## HOW TO COMPLETE THIS TASK
Go through the entries one line at a time, and gather every line that has the word "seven".

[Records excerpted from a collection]

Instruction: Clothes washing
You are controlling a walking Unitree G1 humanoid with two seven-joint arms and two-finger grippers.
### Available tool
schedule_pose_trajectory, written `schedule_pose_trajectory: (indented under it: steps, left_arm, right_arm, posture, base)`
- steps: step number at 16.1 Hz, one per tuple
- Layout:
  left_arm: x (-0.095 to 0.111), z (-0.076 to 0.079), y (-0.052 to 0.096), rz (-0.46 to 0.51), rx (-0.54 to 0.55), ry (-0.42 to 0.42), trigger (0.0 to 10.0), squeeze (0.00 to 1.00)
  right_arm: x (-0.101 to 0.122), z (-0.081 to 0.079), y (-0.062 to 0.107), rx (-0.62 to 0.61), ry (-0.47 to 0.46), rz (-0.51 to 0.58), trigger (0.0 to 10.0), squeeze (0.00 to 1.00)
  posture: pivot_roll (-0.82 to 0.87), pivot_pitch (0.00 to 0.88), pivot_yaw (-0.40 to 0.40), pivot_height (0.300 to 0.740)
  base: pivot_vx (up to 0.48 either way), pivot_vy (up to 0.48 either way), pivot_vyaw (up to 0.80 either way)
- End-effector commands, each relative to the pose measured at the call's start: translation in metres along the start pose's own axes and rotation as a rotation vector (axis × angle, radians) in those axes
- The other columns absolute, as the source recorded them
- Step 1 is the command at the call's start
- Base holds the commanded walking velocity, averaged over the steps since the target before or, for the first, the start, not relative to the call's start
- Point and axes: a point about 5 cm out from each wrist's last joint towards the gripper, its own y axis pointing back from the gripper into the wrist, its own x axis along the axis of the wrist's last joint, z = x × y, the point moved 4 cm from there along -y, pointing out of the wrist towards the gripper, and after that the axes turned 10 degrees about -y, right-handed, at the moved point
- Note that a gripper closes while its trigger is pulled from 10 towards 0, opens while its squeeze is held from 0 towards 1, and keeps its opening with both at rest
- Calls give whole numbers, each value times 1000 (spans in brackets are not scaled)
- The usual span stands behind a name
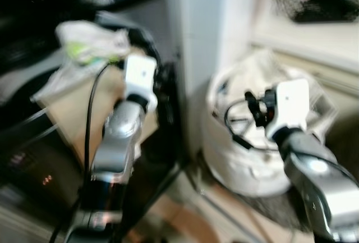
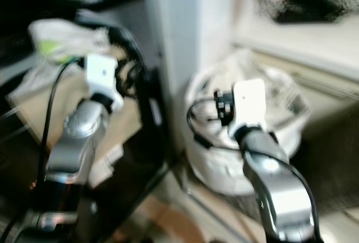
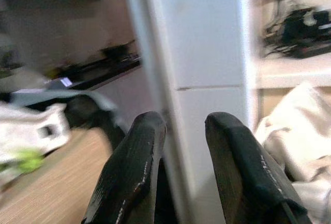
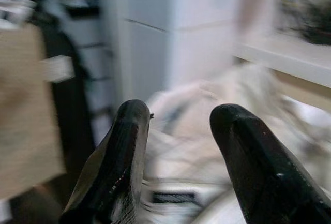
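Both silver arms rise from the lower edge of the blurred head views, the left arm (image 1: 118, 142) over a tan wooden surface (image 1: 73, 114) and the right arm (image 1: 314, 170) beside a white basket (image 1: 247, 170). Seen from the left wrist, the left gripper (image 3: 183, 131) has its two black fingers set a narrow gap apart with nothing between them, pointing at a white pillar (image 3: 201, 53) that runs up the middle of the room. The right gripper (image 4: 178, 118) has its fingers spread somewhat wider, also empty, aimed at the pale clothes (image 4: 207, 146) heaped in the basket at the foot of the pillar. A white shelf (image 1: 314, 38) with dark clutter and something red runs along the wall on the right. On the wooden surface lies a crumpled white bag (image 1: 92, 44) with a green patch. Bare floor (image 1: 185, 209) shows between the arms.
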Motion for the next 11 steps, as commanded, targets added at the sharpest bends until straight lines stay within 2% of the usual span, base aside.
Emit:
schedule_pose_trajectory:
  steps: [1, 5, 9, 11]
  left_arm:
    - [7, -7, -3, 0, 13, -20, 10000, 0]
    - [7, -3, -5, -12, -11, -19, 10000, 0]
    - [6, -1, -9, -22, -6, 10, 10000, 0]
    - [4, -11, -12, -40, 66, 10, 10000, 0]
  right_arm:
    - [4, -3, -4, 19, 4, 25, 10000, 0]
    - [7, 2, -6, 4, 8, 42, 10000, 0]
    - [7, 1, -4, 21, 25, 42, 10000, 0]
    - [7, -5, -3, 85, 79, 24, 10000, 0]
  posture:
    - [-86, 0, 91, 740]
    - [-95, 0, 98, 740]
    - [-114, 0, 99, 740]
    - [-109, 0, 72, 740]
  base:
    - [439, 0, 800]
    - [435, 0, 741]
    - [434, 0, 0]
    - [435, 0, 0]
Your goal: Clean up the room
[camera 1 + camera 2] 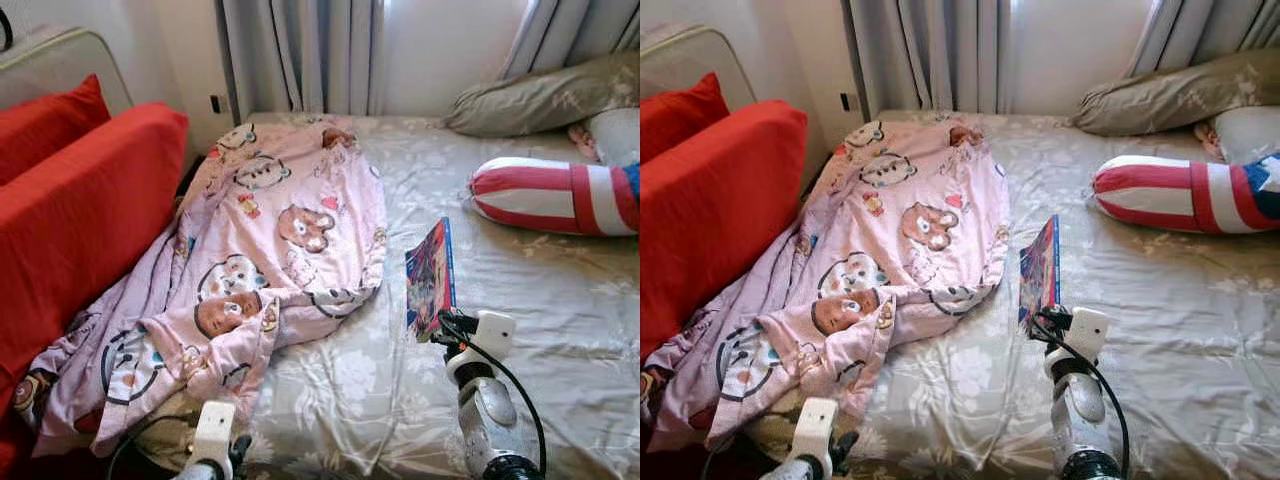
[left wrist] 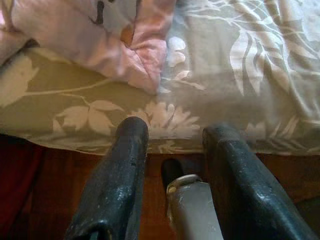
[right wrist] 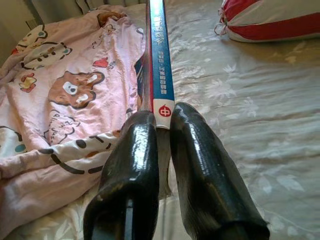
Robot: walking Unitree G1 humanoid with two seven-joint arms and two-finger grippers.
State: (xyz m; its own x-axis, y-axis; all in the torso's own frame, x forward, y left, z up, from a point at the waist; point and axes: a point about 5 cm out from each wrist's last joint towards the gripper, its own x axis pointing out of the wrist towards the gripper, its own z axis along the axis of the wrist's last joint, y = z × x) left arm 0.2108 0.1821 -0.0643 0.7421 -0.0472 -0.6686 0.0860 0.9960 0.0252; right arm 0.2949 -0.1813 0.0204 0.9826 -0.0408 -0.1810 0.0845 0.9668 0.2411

## RESPONSE TO THIS TASK
You are controlling a walking Unitree G1 humanoid with two seven-joint arms and two-finger grippers.
Robot: walking Unitree G1 humanoid with two seven-joint arms and two-finger grippers.

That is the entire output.